--- EXERCISE DETAILS ---
Reproduce the data exactly.

--- DATA EXTRACT ---

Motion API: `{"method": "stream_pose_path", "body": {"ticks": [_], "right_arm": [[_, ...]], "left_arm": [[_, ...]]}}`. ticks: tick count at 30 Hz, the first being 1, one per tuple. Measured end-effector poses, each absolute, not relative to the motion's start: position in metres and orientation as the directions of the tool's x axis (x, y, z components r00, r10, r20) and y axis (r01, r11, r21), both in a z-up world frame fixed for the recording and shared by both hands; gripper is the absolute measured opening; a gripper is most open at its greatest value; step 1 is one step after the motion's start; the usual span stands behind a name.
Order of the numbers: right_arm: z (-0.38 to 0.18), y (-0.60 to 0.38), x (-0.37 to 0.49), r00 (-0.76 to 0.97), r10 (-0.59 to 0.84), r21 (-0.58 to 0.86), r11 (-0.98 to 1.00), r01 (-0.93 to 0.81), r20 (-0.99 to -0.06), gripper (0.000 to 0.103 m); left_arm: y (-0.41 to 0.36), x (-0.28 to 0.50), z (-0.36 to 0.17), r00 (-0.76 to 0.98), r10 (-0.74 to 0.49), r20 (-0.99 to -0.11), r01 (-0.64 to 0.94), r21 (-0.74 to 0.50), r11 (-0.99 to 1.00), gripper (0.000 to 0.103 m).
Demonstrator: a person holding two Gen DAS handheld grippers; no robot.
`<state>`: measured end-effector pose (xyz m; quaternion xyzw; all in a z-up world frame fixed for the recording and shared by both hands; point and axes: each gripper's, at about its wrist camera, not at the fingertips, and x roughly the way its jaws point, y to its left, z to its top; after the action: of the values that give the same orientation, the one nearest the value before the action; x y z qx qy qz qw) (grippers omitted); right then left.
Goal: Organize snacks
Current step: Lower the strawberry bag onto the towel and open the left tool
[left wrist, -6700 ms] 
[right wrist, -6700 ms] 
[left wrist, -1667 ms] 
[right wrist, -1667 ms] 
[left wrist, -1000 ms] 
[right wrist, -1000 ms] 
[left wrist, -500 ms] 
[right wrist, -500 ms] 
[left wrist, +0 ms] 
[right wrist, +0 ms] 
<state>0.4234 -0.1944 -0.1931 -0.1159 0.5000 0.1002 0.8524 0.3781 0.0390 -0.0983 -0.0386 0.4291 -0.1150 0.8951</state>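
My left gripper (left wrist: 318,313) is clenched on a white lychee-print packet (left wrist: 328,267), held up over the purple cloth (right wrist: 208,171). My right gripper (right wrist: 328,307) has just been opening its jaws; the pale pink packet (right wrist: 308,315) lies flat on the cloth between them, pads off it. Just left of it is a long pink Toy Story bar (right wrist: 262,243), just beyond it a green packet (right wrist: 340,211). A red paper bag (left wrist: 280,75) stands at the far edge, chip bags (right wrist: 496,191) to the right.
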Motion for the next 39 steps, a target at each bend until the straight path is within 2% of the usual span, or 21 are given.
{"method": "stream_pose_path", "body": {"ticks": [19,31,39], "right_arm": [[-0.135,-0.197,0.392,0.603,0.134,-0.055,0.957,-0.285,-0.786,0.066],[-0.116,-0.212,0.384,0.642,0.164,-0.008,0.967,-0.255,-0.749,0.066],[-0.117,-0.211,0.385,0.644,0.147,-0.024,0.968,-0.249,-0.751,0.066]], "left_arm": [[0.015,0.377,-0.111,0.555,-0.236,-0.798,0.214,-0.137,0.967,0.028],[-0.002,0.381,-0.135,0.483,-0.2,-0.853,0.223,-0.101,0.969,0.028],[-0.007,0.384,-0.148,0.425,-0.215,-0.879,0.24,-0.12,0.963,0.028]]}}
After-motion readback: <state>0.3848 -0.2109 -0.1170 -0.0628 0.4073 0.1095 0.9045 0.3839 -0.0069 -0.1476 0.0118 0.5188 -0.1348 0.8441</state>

--- RESULT BELOW ---
Motion API: `{"method": "stream_pose_path", "body": {"ticks": [_], "right_arm": [[_, ...]], "left_arm": [[_, ...]]}}`. ticks: tick count at 30 Hz, the first being 1, one per tuple. Measured end-effector poses, each absolute, not relative to the motion's start: position in metres and orientation as the directions of the tool's x axis (x, y, z components r00, r10, r20) and y axis (r01, r11, r21), both in a z-up world frame fixed for the recording and shared by both hands; gripper is the absolute measured opening; a gripper is most open at its greatest value; step 1 is one step after the motion's start; the usual span stands behind a name.
Order of the numbers: right_arm: z (-0.38 to 0.18), y (-0.60 to 0.38), x (-0.37 to 0.49), r00 (-0.76 to 0.97), r10 (-0.59 to 0.84), r21 (-0.58 to 0.86), r11 (-0.98 to 1.00), r01 (-0.93 to 0.81), r20 (-0.99 to -0.06), gripper (0.000 to 0.103 m); left_arm: y (-0.41 to 0.36), x (-0.28 to 0.50), z (-0.36 to 0.17), r00 (-0.76 to 0.98), r10 (-0.74 to 0.49), r20 (-0.99 to -0.11), r01 (-0.64 to 0.94), r21 (-0.74 to 0.50), r11 (-0.99 to 1.00), gripper (0.000 to 0.103 m).
Demonstrator: a person holding two Gen DAS handheld grippers; no robot.
`<state>`: measured end-effector pose (xyz m; quaternion xyzw; all in a z-up world frame fixed for the recording and shared by both hands; point and axes: each gripper's, at about its wrist camera, not at the fingertips, and x roughly the way its jaws point, y to its left, z to its top; after the action: of the values that give the same orientation, the one nearest the value before the action; x y z qx qy qz qw) (grippers omitted); right then left.
Goal: Organize snacks
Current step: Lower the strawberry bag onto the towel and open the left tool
[left wrist, -6700 ms] 
[right wrist, -6700 ms] 
[left wrist, -1667 ms] 
[right wrist, -1667 ms] 
[left wrist, -1000 ms] 
[right wrist, -1000 ms] 
[left wrist, -500 ms] 
[right wrist, -500 ms] 
[left wrist, +0 ms] 
[right wrist, +0 ms] 
<state>0.4234 -0.1944 -0.1931 -0.1159 0.5000 0.1002 0.8524 0.3781 0.0390 -0.0983 -0.0386 0.4291 -0.1150 0.8951</state>
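My left gripper (left wrist: 318,313) is clenched on a white lychee-print packet (left wrist: 328,267), held up over the purple cloth (right wrist: 208,171). My right gripper (right wrist: 328,307) has just been opening its jaws; the pale pink packet (right wrist: 308,315) lies flat on the cloth between them, pads off it. Just left of it is a long pink Toy Story bar (right wrist: 262,243), just beyond it a green packet (right wrist: 340,211). A red paper bag (left wrist: 280,75) stands at the far edge, chip bags (right wrist: 496,191) to the right.
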Motion for the next 39 steps, a target at each bend until the straight path is within 2% of the usual span, or 21 are given.
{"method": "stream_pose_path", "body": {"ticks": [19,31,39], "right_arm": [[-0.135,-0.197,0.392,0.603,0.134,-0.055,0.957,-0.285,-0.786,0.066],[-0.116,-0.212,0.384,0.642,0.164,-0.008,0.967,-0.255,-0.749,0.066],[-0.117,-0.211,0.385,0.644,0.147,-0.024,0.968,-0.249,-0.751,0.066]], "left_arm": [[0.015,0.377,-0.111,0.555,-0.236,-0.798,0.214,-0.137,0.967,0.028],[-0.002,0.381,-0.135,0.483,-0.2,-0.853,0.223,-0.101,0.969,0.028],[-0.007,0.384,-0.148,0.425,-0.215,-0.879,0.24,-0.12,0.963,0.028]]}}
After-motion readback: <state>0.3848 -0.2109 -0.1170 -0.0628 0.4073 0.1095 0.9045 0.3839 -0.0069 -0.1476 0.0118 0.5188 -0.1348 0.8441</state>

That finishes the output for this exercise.